L'UE est très claire là-dessus : tout candidat doit être une démocratie répondant à des critères stricts. Droits de l'homme, liberté de la presse, procédures judiciaires... Un état membre doit être labellisé "démocratie". Or, si Israël est incontestablement un régime démocratique, il y a quand même quelques bémols. Il y a, tout d'abord, la situation des "arabes israéliens" qui sont souvent relégués au statut de citoyens de deuxième catégorie. Il y a ensuite la question de la séparation de l'état avec la religion, même si ce n'est pas pire que dans certains pays déjà membres. Il y a enfin la question palestinienne.

L'UE peut-elle accepter un état membre en état de guerre et dont l'armée est régulièrement accusée d'abus. Quoi qu'il en soit des autres critères, je pense que la candidature d'Israël ne devrait pas être acceptée aussi longtemps que la question palestinienne n'est pas réglée de manière satisfaisante pour toutes les parties.

Par ailleurs, il ne faut pas oublier qu'Israël est politiquement très proche des USA. L'intégration du Royaume-Uni avait déjà soulevé des questions à l'époque. Ce pays ne risque-t-il pas d'être une deuxième tête de pont ? Je ne veux pas faire de procès d'intentions mais il me semble que la question mérite d'être posée.

Les frontières

L'adhésion éventuelle d'Israël poserait immanquablement la question de l'identité européenne et des frontières de l'Europe.

Une chose est sure, je ne vois pas sur quels critères géographiques on refuserait la candidature de la Turquie en acceptant celle d'Israël (je suis sur que des abrutis vont mal interpréter ma phrase et vont parler de critères économiques et politiques). Si on admet qu'un pays situé au Proche-Orient a le droit de postuler, alors il faut admettre que la Turquie y a droit également. De là, on admet que si Israël peut adhérer quand elle remplira toutes les conditions ALORS la Turquie pourra faire de même.
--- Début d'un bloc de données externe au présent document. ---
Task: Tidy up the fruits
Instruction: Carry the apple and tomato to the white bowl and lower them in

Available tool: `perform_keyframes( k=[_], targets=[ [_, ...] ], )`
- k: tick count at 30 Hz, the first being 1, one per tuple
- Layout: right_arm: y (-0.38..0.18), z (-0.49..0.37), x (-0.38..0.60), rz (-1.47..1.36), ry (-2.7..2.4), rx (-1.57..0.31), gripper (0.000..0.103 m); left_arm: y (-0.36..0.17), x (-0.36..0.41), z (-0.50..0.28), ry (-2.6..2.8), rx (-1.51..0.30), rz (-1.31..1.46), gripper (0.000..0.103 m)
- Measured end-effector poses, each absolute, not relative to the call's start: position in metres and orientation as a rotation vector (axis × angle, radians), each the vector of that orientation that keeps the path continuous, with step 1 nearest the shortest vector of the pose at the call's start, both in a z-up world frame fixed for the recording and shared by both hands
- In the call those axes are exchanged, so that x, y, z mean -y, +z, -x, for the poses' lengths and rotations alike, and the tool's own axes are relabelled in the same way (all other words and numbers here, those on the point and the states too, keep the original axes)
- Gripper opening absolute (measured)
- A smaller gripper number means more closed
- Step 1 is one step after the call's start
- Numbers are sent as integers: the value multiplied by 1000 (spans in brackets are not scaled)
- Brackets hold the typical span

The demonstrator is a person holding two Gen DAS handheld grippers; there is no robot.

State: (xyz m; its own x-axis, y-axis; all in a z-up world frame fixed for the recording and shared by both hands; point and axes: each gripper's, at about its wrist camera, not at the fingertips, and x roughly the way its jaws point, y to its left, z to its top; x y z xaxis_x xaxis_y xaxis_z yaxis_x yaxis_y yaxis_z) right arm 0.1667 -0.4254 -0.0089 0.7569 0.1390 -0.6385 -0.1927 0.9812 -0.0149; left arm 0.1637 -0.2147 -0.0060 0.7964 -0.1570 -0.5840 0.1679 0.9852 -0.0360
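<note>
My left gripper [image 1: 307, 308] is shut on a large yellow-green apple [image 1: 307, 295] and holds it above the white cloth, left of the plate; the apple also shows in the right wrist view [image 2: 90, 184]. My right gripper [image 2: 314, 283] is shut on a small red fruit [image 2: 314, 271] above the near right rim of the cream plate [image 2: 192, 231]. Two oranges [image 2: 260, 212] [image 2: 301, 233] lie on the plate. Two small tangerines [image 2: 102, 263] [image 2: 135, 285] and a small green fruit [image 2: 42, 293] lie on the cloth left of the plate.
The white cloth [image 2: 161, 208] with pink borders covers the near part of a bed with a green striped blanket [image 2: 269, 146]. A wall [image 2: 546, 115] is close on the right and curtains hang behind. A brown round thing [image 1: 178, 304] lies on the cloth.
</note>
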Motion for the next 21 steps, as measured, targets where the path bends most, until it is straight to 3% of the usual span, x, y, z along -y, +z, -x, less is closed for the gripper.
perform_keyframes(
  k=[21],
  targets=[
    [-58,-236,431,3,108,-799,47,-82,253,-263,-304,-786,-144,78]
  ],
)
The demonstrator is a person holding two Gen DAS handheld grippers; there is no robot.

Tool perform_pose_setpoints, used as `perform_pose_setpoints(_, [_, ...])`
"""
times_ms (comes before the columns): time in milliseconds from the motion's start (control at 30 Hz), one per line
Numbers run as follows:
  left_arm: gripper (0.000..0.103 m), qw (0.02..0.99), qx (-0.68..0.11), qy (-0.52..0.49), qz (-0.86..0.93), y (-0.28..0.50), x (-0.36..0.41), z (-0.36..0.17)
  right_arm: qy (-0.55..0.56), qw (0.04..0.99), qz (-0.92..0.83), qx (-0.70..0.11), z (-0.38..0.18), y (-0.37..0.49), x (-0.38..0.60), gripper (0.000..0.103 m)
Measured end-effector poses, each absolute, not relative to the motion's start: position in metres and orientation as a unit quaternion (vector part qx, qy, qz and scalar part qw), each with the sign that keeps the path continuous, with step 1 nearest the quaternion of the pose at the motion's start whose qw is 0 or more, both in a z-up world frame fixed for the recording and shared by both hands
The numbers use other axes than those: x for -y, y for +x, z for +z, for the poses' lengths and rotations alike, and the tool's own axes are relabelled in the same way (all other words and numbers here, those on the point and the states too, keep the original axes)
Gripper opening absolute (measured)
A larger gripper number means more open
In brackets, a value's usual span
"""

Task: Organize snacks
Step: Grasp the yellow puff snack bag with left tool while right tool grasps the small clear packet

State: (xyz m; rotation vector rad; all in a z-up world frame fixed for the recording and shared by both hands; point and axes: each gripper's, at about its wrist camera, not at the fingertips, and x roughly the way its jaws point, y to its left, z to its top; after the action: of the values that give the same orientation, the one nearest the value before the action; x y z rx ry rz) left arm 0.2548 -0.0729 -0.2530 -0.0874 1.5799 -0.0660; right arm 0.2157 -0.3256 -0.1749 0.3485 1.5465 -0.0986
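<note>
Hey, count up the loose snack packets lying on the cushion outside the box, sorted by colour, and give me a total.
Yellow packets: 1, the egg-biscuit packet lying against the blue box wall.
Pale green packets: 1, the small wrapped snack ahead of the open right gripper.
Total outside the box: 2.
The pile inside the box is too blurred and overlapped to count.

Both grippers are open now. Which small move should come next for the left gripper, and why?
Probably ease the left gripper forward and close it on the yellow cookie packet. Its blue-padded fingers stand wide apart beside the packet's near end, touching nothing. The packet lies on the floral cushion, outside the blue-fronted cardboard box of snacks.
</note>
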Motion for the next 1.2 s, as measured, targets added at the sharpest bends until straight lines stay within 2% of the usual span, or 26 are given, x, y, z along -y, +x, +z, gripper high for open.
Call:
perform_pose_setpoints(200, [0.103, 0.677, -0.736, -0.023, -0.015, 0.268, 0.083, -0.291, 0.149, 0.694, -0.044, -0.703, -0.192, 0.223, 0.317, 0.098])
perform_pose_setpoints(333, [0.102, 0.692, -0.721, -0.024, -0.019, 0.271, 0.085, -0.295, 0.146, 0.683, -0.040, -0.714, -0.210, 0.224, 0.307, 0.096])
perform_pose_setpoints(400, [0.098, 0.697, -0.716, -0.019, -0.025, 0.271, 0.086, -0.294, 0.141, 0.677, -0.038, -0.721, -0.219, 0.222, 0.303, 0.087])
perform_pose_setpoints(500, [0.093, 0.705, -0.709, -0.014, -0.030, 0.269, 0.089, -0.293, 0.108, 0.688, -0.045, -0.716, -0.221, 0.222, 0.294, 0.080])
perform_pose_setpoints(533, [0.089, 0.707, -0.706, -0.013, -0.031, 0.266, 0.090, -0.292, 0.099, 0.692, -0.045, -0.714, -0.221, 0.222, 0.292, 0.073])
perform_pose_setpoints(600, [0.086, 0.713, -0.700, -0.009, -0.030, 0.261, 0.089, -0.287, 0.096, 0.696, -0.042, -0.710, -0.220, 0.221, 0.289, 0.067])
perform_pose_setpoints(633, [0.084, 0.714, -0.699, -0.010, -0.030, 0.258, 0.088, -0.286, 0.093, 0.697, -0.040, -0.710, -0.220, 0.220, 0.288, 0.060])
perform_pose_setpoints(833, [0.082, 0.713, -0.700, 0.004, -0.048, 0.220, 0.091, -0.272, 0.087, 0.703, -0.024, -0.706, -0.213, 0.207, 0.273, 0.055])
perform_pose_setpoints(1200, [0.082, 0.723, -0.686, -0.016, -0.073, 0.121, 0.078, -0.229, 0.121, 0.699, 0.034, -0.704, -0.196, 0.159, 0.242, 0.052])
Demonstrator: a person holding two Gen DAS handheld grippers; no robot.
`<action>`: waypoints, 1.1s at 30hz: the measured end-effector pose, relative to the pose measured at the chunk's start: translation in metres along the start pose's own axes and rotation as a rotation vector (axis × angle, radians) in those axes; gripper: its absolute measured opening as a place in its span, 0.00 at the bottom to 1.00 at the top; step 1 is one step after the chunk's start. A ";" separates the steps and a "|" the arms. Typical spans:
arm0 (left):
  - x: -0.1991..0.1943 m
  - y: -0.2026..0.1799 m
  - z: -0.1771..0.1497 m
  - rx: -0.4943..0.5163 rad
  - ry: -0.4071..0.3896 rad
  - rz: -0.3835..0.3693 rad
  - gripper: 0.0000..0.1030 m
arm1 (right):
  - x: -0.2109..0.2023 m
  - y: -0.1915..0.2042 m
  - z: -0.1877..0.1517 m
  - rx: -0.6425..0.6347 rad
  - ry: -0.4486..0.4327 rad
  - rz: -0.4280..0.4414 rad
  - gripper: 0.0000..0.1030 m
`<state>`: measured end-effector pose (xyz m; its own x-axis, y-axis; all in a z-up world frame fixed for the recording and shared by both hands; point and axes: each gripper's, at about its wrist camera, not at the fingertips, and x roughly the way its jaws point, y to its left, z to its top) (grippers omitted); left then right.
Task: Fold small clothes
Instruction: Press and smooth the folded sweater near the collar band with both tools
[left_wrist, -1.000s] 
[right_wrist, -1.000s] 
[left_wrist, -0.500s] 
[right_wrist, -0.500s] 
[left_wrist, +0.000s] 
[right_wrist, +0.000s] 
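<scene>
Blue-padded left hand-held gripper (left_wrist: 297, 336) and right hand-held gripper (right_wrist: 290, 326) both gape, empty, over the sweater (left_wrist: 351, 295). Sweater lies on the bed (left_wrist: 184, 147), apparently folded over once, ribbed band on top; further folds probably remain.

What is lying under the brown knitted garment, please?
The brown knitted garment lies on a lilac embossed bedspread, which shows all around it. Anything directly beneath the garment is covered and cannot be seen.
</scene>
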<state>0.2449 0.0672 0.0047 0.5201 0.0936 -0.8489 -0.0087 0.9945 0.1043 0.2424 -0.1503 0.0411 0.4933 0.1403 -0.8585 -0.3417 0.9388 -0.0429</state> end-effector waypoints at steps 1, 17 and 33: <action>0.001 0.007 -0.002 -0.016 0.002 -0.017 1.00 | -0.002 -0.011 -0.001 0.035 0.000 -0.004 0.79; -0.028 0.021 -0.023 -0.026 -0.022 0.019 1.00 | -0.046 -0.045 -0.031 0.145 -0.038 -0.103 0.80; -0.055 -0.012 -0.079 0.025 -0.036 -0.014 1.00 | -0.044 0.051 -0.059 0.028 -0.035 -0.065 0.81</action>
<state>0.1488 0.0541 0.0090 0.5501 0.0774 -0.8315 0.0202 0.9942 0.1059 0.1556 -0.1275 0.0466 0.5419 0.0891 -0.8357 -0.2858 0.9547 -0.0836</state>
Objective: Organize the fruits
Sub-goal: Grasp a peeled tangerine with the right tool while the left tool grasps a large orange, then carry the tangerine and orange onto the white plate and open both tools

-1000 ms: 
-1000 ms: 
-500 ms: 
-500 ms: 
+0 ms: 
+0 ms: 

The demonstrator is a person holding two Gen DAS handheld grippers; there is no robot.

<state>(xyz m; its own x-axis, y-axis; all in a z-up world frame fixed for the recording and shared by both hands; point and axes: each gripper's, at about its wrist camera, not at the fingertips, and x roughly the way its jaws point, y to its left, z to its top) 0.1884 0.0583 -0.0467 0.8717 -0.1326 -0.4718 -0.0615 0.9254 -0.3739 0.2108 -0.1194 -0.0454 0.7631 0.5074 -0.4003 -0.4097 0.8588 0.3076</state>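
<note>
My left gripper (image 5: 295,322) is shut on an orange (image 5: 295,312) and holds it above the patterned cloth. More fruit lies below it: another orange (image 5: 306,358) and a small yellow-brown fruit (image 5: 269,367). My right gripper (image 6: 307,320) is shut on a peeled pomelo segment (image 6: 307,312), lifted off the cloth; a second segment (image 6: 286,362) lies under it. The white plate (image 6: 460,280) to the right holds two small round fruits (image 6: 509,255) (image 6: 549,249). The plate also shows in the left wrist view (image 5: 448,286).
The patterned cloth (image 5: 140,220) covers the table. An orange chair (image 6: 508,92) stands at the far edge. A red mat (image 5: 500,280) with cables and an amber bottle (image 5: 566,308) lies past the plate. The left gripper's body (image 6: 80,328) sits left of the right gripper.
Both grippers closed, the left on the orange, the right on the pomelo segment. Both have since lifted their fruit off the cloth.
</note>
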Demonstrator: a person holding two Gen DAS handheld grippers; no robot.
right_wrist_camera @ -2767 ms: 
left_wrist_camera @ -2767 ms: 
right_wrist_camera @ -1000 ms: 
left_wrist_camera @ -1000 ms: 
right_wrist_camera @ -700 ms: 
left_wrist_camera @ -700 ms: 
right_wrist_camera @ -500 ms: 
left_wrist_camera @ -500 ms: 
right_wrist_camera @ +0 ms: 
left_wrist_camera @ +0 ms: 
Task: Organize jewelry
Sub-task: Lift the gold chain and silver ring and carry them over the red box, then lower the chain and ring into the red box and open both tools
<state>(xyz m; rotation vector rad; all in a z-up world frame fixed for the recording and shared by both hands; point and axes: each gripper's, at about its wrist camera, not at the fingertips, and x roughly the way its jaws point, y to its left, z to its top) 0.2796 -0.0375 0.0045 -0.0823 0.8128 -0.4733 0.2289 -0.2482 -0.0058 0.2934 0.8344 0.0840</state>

La question se pose même alors pour le Liban, le Maroc, la Syrie... Si Israël, dont aucune portion de territoire n'est en Europe, a le droit de postuler, le projet européen doit être redéfini.

Aux niveaux culturel et historique, on arguera de la proximité du peuple hébreux avec le peuple européen, de la continuité judéo-chrétienne. C'est faire fi que l'Islam est aussi une religion du livre. C'est oublier que les Ottomans et les Maures ont longtemps eu un pied en Europe. C'est oublier également le passé colonial de la Syrie au Maroc.

Conclusion

Au plus j'y réfléchis, au plus cette proposition m'apparait comme prématurée, voire déplacée. Israël doit d'abord faire la paix avec ses voisins. Israël doit également faire la paix avec lui-même et améliorer deux ou trois points de régime qui laissent à désirer.

L'UE, de son côté, n'est pas prête à aborder sereinement cette question. Une réflexion posée sur un blog tenu par un universitaire, c'est une chose. Mais un débat populaire, un débat politique public tournerait à la foire d'empoigne.

Sans me prononcer sur le fond de la question, je pense que ce serait rendre un bien mauvais service à l'Europe que de se lancer dans un tel débat maintenant.

Commentaires

"Sans me prononcer sur le fond de la question, je pense que ce serait rendre un bien mauvais service à l'Europe que de se lancer dans un tel débat maintenant."
Je le crois aussi, d'autant que ce pays est en guerre, et qu'il se fiche éperdument des injonctions onusiennes et de ce fait du droit international. "Keine Frage" dit on en allemand.